_WHAT THE TASK ASKS_. Wherever the word "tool" shows up in the data, report the line it sits in.

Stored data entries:
- - - -

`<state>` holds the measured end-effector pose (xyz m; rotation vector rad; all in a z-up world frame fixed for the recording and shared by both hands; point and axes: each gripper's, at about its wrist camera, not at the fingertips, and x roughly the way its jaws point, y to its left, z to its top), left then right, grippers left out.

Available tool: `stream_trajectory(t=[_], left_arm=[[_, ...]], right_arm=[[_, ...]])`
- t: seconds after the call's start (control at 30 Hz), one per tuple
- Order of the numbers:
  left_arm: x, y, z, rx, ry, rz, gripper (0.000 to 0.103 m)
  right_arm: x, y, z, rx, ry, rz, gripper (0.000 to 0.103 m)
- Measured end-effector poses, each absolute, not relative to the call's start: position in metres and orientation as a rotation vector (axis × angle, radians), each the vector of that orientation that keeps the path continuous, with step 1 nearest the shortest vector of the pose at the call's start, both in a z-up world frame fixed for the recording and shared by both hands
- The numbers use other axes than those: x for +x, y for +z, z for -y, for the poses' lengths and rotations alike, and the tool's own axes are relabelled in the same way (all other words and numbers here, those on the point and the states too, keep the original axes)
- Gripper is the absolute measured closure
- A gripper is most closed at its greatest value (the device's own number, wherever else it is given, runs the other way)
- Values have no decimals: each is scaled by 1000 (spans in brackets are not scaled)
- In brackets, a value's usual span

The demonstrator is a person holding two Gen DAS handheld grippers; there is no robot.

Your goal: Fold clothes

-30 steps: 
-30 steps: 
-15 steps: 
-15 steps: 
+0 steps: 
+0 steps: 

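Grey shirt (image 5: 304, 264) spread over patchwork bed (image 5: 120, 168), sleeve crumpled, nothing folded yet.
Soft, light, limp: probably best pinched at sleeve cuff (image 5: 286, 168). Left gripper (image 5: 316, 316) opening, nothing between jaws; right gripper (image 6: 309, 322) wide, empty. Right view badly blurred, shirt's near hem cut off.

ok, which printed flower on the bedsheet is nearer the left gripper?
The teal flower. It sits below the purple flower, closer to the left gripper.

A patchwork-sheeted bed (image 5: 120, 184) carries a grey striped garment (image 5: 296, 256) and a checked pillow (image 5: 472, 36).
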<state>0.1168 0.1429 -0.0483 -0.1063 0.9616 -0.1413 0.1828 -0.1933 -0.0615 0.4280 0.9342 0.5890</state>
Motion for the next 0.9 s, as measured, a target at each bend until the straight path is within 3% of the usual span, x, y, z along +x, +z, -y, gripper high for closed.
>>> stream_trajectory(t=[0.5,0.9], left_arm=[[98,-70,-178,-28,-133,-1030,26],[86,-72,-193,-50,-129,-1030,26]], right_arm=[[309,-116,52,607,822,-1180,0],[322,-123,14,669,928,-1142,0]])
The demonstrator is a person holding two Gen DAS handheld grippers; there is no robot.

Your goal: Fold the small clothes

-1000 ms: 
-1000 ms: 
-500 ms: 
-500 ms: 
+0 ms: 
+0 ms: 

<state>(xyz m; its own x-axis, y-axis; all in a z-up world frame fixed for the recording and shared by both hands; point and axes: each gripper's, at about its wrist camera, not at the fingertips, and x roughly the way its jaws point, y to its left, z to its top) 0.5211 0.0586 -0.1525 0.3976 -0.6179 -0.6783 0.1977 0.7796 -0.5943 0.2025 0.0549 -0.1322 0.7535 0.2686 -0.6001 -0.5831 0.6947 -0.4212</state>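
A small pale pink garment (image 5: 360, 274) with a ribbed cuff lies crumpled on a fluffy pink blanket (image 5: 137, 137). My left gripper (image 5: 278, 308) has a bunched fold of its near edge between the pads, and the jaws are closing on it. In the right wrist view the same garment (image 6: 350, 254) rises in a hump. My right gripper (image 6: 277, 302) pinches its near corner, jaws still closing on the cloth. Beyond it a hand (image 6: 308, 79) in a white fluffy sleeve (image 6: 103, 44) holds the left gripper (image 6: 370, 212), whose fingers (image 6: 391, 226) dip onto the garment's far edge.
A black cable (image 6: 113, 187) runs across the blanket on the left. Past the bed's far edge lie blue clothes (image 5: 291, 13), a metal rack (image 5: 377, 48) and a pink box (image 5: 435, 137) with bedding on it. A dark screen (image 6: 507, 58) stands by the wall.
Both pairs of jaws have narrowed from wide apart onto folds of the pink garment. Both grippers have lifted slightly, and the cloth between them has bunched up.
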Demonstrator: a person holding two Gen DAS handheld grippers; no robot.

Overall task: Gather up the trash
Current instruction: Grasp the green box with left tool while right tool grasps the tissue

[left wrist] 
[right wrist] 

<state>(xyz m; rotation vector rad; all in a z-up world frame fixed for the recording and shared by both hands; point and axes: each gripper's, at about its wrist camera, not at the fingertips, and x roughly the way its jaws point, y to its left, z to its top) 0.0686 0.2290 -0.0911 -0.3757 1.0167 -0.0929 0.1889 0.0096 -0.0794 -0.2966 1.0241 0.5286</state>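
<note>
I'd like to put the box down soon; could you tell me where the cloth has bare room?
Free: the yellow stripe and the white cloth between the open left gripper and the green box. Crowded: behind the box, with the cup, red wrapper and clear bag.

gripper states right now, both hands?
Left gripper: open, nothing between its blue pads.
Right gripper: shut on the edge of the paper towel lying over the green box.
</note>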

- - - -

_RESPONSE_.
Available tool: `stream_trajectory(t=[_], left_arm=[[_, ...]], right_arm=[[_, ...]])`
- The numbers use other axes than those: x for +x, y for +z, z for -y, for the poses' lengths and rotations alike, and the tool's own axes are relabelled in the same way (all other words and numbers here, those on the point and the states too, keep the original axes)
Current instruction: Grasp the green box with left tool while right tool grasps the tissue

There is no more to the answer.